Hier ist eine kurze Übersicht über den Laufzeitanspruchstransformationsvorgang:

  1. Eingabeansprüche für die Anspruchstransformation werden verwendet, um den Arbeitsanspruchssatz zu initialisieren.

    1. Bei der Verarbeitung jeder Regel wird der Arbeitsanspruchssatz für die Eingabeansprüche verwendet.
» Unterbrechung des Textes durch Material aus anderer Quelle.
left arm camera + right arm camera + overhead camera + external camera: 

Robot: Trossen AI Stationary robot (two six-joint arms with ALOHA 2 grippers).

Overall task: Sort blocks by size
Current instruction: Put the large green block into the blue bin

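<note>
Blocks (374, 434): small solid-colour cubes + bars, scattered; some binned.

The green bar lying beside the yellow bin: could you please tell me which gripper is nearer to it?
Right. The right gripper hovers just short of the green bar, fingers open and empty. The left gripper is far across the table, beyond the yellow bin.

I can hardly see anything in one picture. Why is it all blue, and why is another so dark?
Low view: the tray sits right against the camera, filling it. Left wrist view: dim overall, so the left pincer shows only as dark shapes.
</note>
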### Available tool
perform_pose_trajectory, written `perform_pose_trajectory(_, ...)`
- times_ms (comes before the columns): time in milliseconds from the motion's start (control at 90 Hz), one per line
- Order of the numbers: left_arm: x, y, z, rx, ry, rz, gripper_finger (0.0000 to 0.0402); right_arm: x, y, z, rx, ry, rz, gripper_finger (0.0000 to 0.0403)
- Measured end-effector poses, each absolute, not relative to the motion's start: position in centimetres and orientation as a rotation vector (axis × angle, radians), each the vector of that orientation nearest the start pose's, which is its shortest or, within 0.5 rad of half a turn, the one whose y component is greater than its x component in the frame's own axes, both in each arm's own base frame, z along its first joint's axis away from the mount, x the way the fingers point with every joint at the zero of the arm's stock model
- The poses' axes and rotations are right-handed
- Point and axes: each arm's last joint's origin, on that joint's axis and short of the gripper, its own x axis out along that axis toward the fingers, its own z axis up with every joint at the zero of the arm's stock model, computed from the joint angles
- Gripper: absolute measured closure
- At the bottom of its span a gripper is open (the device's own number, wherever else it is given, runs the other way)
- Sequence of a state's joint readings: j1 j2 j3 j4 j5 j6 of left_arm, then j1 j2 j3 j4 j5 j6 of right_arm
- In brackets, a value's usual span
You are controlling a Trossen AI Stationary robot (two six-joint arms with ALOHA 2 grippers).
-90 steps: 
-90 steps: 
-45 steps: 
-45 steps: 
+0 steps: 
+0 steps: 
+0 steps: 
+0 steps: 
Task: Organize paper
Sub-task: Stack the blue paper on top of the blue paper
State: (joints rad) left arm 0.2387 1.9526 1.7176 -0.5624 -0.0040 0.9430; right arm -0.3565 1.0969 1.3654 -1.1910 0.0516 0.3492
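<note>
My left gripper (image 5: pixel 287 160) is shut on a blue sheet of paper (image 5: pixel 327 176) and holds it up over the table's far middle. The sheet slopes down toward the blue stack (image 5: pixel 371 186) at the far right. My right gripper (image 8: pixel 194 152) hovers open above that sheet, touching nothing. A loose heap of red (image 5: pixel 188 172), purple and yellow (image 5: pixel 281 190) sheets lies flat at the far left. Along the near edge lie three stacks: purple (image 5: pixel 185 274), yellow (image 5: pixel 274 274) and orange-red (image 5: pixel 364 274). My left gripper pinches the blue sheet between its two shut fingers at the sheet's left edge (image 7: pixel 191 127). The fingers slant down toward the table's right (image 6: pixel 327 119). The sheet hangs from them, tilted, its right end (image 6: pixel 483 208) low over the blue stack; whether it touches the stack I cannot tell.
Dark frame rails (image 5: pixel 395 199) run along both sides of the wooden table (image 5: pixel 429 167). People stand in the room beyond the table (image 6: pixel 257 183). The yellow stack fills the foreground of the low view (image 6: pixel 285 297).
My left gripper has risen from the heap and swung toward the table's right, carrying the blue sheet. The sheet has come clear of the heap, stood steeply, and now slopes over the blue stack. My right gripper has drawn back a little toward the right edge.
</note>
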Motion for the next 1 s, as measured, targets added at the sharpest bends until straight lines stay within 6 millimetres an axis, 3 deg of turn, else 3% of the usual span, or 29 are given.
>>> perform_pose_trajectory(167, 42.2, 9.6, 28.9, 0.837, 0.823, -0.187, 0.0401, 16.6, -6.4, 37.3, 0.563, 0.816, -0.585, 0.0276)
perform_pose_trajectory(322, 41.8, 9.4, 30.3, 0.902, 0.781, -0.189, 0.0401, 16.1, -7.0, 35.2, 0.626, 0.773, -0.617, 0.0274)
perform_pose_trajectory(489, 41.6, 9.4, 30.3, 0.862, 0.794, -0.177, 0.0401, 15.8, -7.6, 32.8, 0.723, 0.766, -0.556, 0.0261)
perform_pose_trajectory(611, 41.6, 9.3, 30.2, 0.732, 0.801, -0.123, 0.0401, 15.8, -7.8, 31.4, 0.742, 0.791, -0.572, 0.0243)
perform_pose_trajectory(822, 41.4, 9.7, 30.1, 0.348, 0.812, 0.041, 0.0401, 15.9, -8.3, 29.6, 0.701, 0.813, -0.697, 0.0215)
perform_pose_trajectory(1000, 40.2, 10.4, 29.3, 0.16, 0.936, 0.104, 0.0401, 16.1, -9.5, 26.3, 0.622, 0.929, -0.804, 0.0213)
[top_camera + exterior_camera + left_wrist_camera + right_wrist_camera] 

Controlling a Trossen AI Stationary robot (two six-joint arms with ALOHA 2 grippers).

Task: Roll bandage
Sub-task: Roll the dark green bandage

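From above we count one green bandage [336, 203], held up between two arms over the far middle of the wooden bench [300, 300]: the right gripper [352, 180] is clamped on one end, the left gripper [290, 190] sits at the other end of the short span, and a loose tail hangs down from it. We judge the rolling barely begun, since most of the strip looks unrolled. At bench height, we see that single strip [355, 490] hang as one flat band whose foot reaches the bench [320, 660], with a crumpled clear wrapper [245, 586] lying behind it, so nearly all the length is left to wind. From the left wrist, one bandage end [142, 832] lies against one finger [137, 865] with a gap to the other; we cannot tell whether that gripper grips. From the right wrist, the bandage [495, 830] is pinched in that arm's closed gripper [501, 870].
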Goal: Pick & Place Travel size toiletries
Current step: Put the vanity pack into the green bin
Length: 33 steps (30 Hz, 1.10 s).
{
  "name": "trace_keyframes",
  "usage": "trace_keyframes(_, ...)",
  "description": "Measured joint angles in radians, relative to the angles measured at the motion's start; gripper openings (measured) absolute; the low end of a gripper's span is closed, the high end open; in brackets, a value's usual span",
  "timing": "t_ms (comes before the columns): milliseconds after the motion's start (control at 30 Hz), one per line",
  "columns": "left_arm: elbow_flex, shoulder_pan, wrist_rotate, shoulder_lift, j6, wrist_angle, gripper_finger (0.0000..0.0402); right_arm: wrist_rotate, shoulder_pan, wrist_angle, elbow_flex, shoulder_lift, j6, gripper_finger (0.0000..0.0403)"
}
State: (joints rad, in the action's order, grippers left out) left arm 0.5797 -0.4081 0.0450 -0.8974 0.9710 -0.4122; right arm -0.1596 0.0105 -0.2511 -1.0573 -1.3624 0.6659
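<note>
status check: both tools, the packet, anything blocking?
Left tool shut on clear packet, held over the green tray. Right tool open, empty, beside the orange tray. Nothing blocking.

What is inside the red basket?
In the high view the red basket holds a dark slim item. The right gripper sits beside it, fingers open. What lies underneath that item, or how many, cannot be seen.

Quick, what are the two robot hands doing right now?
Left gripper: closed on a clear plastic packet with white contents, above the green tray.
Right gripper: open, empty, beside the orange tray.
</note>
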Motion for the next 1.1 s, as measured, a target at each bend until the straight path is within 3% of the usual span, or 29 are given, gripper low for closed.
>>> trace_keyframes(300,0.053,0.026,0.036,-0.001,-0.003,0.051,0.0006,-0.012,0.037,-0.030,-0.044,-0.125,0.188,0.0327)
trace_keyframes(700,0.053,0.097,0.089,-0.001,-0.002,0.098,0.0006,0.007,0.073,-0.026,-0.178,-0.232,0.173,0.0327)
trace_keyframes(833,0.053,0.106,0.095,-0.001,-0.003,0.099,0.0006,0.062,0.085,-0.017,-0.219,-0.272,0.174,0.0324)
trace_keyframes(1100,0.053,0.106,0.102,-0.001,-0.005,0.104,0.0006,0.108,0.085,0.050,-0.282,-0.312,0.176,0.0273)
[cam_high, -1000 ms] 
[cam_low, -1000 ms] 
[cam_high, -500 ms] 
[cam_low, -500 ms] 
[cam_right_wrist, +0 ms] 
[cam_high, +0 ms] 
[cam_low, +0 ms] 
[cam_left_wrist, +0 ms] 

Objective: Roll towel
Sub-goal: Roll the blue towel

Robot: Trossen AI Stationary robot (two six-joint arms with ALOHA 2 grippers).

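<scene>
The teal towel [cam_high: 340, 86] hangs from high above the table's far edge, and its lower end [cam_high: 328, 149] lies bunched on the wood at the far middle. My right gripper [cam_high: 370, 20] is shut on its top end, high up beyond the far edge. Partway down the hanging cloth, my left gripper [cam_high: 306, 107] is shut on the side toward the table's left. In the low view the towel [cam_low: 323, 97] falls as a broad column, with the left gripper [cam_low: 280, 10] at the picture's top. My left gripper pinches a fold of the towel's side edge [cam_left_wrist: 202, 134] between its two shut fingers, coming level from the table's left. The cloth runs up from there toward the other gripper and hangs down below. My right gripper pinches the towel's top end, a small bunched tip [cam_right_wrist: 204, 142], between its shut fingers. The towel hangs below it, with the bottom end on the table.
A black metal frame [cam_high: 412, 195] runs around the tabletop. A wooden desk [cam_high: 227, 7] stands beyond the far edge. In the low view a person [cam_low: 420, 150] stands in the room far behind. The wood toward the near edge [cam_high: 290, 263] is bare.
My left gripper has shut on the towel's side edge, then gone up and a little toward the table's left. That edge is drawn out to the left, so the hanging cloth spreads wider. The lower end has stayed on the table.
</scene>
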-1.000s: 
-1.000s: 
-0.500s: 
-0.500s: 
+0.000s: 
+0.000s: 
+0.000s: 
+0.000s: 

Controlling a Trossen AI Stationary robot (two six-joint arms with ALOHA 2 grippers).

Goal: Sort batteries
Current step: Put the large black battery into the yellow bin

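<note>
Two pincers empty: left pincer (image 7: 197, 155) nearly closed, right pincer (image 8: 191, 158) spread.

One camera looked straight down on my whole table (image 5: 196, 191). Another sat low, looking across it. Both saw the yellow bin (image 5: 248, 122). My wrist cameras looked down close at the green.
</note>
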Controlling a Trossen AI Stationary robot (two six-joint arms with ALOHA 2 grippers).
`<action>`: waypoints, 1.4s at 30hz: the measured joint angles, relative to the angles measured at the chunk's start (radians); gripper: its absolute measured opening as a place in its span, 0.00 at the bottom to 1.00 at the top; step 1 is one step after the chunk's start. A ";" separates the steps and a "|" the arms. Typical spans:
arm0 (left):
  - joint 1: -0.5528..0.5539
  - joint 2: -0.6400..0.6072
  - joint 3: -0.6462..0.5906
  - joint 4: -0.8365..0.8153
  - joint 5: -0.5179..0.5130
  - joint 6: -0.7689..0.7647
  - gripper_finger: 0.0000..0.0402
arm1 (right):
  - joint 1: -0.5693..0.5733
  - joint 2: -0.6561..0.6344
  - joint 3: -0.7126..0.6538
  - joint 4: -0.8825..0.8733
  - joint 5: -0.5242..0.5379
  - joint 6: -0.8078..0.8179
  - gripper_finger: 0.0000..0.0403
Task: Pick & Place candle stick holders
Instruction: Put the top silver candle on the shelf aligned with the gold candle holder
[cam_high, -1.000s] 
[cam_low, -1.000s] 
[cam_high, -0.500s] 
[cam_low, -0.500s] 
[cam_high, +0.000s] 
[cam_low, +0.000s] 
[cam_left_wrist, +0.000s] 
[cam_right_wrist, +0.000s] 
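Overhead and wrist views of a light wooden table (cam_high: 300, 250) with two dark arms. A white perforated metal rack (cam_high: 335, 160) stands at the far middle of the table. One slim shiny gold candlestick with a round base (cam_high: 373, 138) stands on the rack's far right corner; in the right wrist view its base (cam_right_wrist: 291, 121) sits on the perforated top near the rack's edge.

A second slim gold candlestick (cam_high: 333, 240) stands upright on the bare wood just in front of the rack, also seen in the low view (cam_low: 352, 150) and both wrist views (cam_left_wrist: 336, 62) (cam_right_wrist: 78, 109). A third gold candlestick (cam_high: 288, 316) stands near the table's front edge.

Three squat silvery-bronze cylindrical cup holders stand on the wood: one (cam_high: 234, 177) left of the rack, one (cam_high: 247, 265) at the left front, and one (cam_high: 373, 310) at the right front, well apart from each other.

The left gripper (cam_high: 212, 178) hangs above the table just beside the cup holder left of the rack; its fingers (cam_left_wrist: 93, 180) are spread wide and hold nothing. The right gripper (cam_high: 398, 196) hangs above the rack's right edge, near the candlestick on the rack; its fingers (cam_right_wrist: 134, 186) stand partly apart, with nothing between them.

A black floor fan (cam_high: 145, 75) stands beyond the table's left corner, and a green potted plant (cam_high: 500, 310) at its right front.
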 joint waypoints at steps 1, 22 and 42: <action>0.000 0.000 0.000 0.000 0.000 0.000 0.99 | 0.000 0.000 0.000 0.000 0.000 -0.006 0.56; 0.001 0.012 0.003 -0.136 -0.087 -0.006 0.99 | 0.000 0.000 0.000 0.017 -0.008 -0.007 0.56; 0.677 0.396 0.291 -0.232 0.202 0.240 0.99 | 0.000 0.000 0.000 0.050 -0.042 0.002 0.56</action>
    2. Die Auswahlbedingungsliste in einer Regel wird mit allen möglichen Ansprüchen aus dem Arbeitsanspruchssatz abgeglichen.

    3. Jeder Satz übereinstimmende Ansprüche wird verwendet, um die Aktion in dieser Regel auszuführen.

    4. Das Ausführen einer Regelaktion führt zu einem Anspruch, der an den Ausgabeanspruchssatz und den Arbeitsanspruchssatz angefügt wird. Daher wird die Ausgabe einer Regel als Eingabe für nachfolgende Regeln im Regelsatz verwendet.

  2. Die Regeln im Regelsatz werden ab der ersten Regel in sequenzieller Reihenfolge verarbeitet.

  3. Wenn der gesamte Regelsatz verarbeitet wird, wird der Ausgabeanspruchssatz verarbeitet, um doppelte Ansprüche und für andere Sicherheitsprobleme zu entfernen. Die resultierenden Ansprüche sind die Ausgabe des Anspruchstransformationsprozesses.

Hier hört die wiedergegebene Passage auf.